🦋 05. Kehidupan Baru 🦋

3.3K 400 86
                                    

Pagi temans, ❤💜
Mas Cakra dan istrinya online lagi. Sambut hyuuuk penganten barunya. Hueee 😝😝😝
.
.
Juni bangun pagi-pagi sekali dengan badan yang terasa sangat pegal. Sebuah lengan melingkari perutnya sementara kepala Cakra menyuruk di lekuk lehernya. Juni ingin beranjak, tetapi Cakra memeluknya sangat erat. Mau tidak mau Juni kembali meringkuk malas dan mencoba memejamkan matanya lagi.

Juni menyerah, hampir setengah jam dia mencoba tertidur namun lelap tidak menghampirinya. Yang ada justru sang suami malah memeluknya lebih erat. Juni menghela napas panjang, cahaya terang dari luar sudah masuk ke kamar melalui sela-sela tirai berat yang tidak sepenuhnya tertutup. Kini Juni bisa mengamati kamar suaminya, kamar yang sepenuhnya terlihat maskulin dengan ranjang besar yang mendominasi salah satu sudut kamar yang saat ini mereka gunakan.
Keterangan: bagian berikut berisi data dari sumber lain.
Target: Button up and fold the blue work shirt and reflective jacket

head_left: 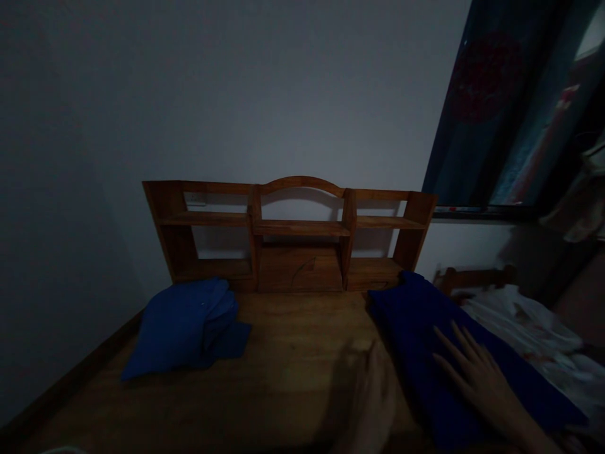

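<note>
A dark blue folded cloth (pixel 420 340) lies along the right side of the wooden tabletop (pixel 302 353). My right hand (pixel 477 372) rests flat on it, palm down, fingers spread, holding nothing. Just left of the cloth, my left hand (pixel 371 397) is turned on edge above the wood with its fingers stretched out; it is slightly blurred, and nothing shows in it. Over at the left of the tabletop sits a lighter blue cloth (pixel 182 328), loosely folded in a heap, away from both hands. What kind of garment or fabric each cloth is, I cannot tell.
A low wooden shelf unit (pixel 297 228) stands at the back against the pale wall (pixel 236 94). To the right are a dark window (pixel 491 107) and a heap of whitish fabric or plastic (pixel 524 321) beside the table. The room is dim.
</note>
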A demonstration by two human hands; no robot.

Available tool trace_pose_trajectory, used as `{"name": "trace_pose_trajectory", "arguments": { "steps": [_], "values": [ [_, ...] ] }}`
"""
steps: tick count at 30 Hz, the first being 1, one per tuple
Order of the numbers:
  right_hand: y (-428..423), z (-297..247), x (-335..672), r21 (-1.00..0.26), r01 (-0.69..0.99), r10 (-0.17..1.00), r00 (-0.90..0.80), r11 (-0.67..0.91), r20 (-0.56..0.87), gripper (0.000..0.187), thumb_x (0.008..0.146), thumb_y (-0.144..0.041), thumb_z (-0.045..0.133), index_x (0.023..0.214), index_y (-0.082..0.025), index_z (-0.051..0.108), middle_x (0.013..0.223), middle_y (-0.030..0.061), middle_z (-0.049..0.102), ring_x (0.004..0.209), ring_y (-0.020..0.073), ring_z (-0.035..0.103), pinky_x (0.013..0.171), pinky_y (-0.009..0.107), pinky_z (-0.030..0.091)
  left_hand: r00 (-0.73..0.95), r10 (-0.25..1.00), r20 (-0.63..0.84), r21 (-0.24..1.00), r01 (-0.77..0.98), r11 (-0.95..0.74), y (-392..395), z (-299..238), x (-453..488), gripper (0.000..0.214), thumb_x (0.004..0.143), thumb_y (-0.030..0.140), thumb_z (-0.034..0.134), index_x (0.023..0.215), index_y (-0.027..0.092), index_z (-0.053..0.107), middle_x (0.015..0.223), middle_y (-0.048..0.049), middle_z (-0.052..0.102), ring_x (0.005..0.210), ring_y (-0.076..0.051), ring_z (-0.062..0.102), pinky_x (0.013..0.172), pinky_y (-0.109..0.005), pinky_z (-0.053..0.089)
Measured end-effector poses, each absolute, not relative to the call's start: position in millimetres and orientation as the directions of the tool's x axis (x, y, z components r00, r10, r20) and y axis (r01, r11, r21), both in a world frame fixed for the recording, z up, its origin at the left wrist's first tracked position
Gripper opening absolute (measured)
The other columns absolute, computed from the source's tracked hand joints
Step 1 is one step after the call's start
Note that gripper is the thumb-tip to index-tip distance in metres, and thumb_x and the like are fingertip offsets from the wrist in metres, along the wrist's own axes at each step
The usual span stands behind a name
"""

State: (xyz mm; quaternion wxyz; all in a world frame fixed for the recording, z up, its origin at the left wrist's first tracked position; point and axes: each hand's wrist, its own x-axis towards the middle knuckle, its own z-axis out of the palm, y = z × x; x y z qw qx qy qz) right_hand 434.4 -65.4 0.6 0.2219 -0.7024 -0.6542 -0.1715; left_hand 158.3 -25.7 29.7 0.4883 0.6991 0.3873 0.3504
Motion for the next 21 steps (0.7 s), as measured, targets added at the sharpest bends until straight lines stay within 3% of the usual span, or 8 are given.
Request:
{"name": "trace_pose_trajectory", "arguments": {
  "steps": [2,4,7,10,13,16,18,21],
  "values": [
    [-63.6,-3.2,388.7,-0.024,1.000,0.896,-0.005,0.018,0.445,0.060,0.087,-0.050,0.040,0.143,-0.030,0.026,0.151,0.0033,0.013,0.137,0.0294,0.012,0.107,0.054,0.020,0.353,0.915,0.197,0.908,0.287,-0.306,-5.7,36.6,132.2,0.049,0.088,0.036,0.038,0.133,0.018,0.044,0.139,-0.0121,0.040,0.131,-0.026,0.032,0.110,-0.039,0.023],
    [-58.6,-5.9,353.6,0.003,0.996,0.922,-0.082,0.087,0.379,0.061,0.089,-0.049,0.038,0.144,-0.032,0.018,0.151,0.0014,0.011,0.138,0.0273,0.011,0.108,0.054,0.018,0.252,0.929,0.270,0.849,0.393,-0.353,18.8,34.6,99.6,0.044,0.089,0.035,0.036,0.127,0.018,0.049,0.133,-0.0117,0.046,0.122,-0.024,0.043,0.104,-0.038,0.032],
    [-43.5,-14.9,331.1,-0.018,0.996,0.909,-0.067,0.082,0.411,0.069,0.088,-0.050,0.038,0.146,-0.022,0.014,0.151,0.0064,0.010,0.138,0.0270,0.012,0.110,0.052,0.017,0.147,0.933,0.328,0.693,0.634,-0.344,55.5,21.0,36.3,0.038,0.090,0.031,0.033,0.117,0.017,0.055,0.123,-0.0103,0.053,0.112,-0.022,0.051,0.099,-0.036,0.038],
    [-27.4,-35.0,335.1,-0.035,0.998,0.896,-0.032,0.053,0.443,0.063,0.088,-0.045,0.039,0.143,-0.017,0.027,0.150,0.0099,0.014,0.137,0.0295,0.014,0.109,0.053,0.018,0.039,0.932,0.360,0.503,0.833,-0.229,81.3,6.8,-39.6,0.034,0.087,0.025,0.039,0.114,0.016,0.057,0.120,-0.0111,0.055,0.113,-0.024,0.049,0.099,-0.039,0.037],
    [-20.2,-56.8,344.5,0.030,0.985,0.907,-0.166,0.168,0.388,0.046,0.086,-0.030,0.040,0.131,-0.032,0.047,0.147,0.0006,0.024,0.137,0.0308,0.012,0.108,0.059,0.015,-0.139,0.910,0.390,0.365,0.931,-0.014,91.4,-4.2,-112.3,0.045,0.085,0.035,0.043,0.122,0.010,0.051,0.134,-0.0182,0.042,0.122,-0.032,0.039,0.100,-0.047,0.032],
    [-20.4,-69.2,350.8,0.076,0.968,0.894,-0.249,0.239,0.372,0.050,0.080,-0.025,0.042,0.128,-0.037,0.050,0.145,-0.0034,0.028,0.136,0.0322,0.011,0.106,0.063,0.012,-0.187,0.897,0.401,0.157,0.979,0.134,92.2,-13.8,-161.7,0.052,0.084,0.041,0.046,0.130,0.017,0.043,0.144,-0.0149,0.028,0.129,-0.033,0.029,0.097,-0.045,0.034],
    [-20.9,-72.5,353.7,0.081,0.964,0.889,-0.264,0.252,0.374,0.052,0.079,-0.024,0.042,0.128,-0.037,0.050,0.145,-0.0030,0.029,0.136,0.0329,0.012,0.105,0.064,0.012,-0.171,0.909,0.381,0.105,0.984,0.141,92.4,-17.3,-176.5,0.053,0.085,0.042,0.046,0.133,0.022,0.039,0.145,-0.0125,0.025,0.128,-0.031,0.031,0.092,-0.041,0.038],
    [-20.3,-73.5,355.6,0.083,0.965,0.891,-0.261,0.248,0.371,0.052,0.078,-0.023,0.041,0.128,-0.035,0.051,0.144,-0.0029,0.030,0.136,0.0326,0.013,0.105,0.063,0.013,-0.206,0.910,0.358,0.079,0.978,0.191,95.4,-14.6,-178.1,0.047,0.087,0.039,0.042,0.132,0.023,0.039,0.135,-0.0143,0.037,0.116,-0.029,0.044,0.081,-0.035,0.043]
  ]
}}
Di atas kepala ranjang ada sebuah bingkai lukisan Juni dalam keremangan senja di Pantai Parangtritis. Tampak dalam lukisan itu rambut Juni tergerai dengan kibaran lembut dan gaun panjang Juni yang tersingkap hingga lutut seolah ada angin yang meniupnya. Juni tidak tahu bagaimana Cakra bisa menyuruh orang melukisnya dengan penggambaran yang begitu sempurna, tepat seperti sore itu kala mereka kembali bertemu untuk yang pertama kalinya. Dalam kamar itu juga terdapat lemari yang tinggi yang besarnya hampir memenuhi salah satu sisi dinding. Juni duga di sanalah seluruh pakaian dan perlengkapan yang dimiliki oleh suaminya tersimpan.
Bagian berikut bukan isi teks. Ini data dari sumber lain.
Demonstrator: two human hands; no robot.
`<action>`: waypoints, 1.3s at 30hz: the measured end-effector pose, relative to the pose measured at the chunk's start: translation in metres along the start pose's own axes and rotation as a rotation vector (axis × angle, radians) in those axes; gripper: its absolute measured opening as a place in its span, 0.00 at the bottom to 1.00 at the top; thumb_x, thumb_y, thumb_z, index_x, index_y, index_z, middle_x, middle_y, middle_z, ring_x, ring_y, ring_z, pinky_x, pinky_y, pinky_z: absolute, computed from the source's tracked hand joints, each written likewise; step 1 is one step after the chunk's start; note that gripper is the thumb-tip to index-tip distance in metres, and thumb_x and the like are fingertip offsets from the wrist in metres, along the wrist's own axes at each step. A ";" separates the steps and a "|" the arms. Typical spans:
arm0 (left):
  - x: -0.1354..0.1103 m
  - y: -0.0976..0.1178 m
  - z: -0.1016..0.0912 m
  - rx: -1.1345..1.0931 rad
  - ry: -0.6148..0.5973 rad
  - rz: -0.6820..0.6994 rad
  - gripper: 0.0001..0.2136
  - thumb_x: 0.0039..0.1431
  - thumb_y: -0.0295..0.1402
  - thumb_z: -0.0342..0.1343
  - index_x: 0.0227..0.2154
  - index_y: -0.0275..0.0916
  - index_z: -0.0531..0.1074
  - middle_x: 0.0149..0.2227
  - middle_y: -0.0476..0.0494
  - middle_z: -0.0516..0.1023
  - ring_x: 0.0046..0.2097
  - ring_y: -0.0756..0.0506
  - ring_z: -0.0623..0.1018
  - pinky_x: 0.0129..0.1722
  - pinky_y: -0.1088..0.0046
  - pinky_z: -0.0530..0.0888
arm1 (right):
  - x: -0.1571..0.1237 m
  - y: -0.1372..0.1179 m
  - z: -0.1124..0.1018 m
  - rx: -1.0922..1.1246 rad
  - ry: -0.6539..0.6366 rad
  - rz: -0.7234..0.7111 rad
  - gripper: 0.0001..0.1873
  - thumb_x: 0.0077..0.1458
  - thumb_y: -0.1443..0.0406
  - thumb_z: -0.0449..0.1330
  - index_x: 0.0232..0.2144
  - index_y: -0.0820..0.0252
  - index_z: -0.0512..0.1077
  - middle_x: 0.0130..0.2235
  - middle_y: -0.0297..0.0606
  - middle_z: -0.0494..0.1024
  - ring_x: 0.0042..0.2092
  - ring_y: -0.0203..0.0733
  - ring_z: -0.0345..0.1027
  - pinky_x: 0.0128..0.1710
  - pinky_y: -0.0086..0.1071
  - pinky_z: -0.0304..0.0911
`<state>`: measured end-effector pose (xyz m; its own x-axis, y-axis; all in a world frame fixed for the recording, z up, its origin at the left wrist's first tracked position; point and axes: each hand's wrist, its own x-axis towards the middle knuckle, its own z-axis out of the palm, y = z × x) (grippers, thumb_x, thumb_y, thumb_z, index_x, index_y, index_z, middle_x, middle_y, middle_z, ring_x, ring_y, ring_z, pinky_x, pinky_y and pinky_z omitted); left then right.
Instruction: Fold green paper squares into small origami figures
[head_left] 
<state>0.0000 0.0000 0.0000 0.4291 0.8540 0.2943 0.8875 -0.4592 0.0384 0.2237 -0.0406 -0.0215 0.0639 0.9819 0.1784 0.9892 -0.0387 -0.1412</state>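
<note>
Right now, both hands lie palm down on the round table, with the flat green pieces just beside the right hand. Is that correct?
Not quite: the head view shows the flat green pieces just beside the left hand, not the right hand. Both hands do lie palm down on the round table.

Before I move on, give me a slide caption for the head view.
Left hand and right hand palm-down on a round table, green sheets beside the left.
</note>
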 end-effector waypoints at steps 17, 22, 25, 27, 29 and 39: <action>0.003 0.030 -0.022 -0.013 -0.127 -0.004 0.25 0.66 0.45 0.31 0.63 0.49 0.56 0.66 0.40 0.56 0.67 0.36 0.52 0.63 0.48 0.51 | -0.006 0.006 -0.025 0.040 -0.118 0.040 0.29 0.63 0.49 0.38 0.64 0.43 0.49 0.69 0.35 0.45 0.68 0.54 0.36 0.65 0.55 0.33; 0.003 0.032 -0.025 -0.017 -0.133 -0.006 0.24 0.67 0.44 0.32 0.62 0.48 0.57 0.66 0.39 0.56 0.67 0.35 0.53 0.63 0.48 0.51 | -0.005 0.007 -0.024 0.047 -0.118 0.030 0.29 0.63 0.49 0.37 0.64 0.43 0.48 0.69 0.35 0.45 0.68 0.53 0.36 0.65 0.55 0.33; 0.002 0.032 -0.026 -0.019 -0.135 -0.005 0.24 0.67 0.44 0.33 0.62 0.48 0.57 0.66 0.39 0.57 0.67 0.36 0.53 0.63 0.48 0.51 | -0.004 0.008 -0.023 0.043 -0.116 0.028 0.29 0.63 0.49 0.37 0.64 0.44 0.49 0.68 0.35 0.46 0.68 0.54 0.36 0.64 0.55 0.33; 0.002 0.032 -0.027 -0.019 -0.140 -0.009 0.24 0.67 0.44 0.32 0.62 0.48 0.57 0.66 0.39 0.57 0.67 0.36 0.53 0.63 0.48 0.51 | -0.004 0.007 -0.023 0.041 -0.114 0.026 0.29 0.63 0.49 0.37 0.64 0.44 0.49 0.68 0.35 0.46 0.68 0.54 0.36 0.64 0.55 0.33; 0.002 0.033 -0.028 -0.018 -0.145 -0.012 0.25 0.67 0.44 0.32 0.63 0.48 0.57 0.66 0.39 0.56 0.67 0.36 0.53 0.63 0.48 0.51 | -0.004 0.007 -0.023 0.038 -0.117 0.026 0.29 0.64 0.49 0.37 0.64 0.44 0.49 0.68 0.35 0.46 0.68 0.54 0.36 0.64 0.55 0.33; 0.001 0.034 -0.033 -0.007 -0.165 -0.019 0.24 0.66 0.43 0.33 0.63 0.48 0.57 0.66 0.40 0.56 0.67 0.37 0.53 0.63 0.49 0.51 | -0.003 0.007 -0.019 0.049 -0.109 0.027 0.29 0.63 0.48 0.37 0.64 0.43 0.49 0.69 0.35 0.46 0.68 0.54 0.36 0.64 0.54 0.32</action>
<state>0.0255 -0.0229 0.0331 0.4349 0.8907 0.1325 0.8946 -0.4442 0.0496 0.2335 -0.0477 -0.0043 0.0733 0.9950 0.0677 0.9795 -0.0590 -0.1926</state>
Terakhir Juni melihat sebuah pintu yang dia pikir adalah kamar mandi. Cahaya semakin terang masuk ke dalam kamar dan Juni dapat melihat dengan lebih jelas. Tirai berat yang menutup jendela itu berwarna krem. Seprai yang menutup ranjang berwarna biru gelap bercorak kotak-kotak keperakan.
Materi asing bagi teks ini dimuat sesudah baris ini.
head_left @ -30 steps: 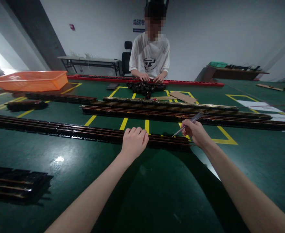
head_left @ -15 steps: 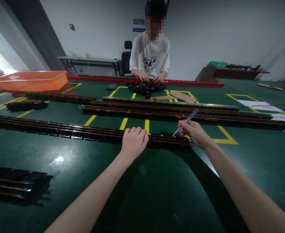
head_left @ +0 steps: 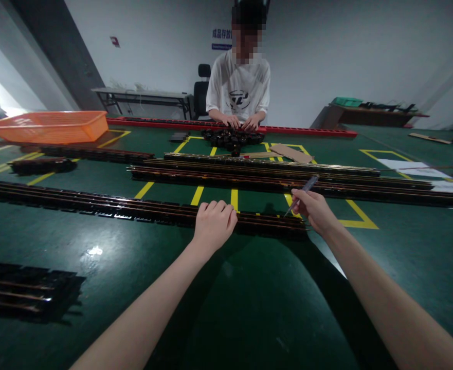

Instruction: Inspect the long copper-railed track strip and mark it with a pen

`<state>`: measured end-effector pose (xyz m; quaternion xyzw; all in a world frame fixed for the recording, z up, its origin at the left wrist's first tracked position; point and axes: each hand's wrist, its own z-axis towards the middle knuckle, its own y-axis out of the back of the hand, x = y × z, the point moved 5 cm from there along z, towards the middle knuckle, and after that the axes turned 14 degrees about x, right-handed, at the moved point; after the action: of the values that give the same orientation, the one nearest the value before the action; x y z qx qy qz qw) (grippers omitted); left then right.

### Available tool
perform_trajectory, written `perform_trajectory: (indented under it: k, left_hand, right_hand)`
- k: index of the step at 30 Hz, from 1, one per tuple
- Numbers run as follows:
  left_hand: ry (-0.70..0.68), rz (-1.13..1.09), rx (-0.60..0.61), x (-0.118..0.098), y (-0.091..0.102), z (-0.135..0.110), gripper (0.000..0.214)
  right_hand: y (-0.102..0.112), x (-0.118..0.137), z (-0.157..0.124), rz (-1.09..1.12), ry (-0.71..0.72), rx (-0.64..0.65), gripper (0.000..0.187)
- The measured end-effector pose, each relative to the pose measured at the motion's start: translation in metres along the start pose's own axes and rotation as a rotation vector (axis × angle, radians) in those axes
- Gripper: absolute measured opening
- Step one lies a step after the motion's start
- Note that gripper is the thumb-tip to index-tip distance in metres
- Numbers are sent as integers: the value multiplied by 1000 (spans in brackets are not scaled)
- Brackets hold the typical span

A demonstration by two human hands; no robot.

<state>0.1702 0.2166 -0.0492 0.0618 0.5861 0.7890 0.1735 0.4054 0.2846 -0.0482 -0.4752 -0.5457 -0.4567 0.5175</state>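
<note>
A long black rail assembly (head_left: 164, 210) with copper-coloured strips along it lies across the green table from the left edge. My left hand (head_left: 214, 221) is closed over it, fingers curled round its far side. Near the rail's right end, my right hand (head_left: 313, 208) grips a slim screwdriver (head_left: 310, 183) with a see-through handle. The shaft slants down and left, its tip at the rail's top; whether it touches is too small to tell.
More long rails (head_left: 249, 174) lie beyond my hands; another rail's end (head_left: 21, 290) is at lower left. An orange basket (head_left: 56, 126) stands at far left. Across the table a person in a white shirt (head_left: 238, 85) handles black parts (head_left: 230, 139). Cardboard (head_left: 291, 152) lies nearby.
My right hand and the screwdriver have shifted slightly right along the rail, towards its end. My left hand stays on the rail in nearly the same place.
</note>
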Motion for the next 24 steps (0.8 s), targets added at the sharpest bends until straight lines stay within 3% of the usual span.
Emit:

Juni meregangkan tubuhnya yang kebas karena berada dalam satu posisi untuk waktu yang cukup lama. Dia menoleh ke arah suaminya yang kini berbaring telentang karena gerakannya tadi. Dengan selimut yang melorot hingga perut, Juni melihat tubuh maskulin suaminya, rambut berantakan yang sedikit menutup dahi, dan bulumata yang ternyata cukup lentik untuk dimiliki seorang pria.

"Puas memandangi suamimu, Sayang?" tegur Cakra.

Juni yang masih tertegun langsung menarik selimut sampai leher. Dia tidak menyangka kalau Cakra sudah terbangun, tetapi tetap memejamkan mata hanya untuk memergoki tingkahnya yang memalukan. Tanpa sadar Juni menjauh dari Cakra, tetapi suaminya itu segera meraih kembali tubuh mungilnya dalam pelukan erat.

"Jangan menjauh, lihat saja aku semaumu. Aku tidak keberatan dan kau tidak perlu malu padaku, aku sudah melihatmu lebih dari yang kamu tahu."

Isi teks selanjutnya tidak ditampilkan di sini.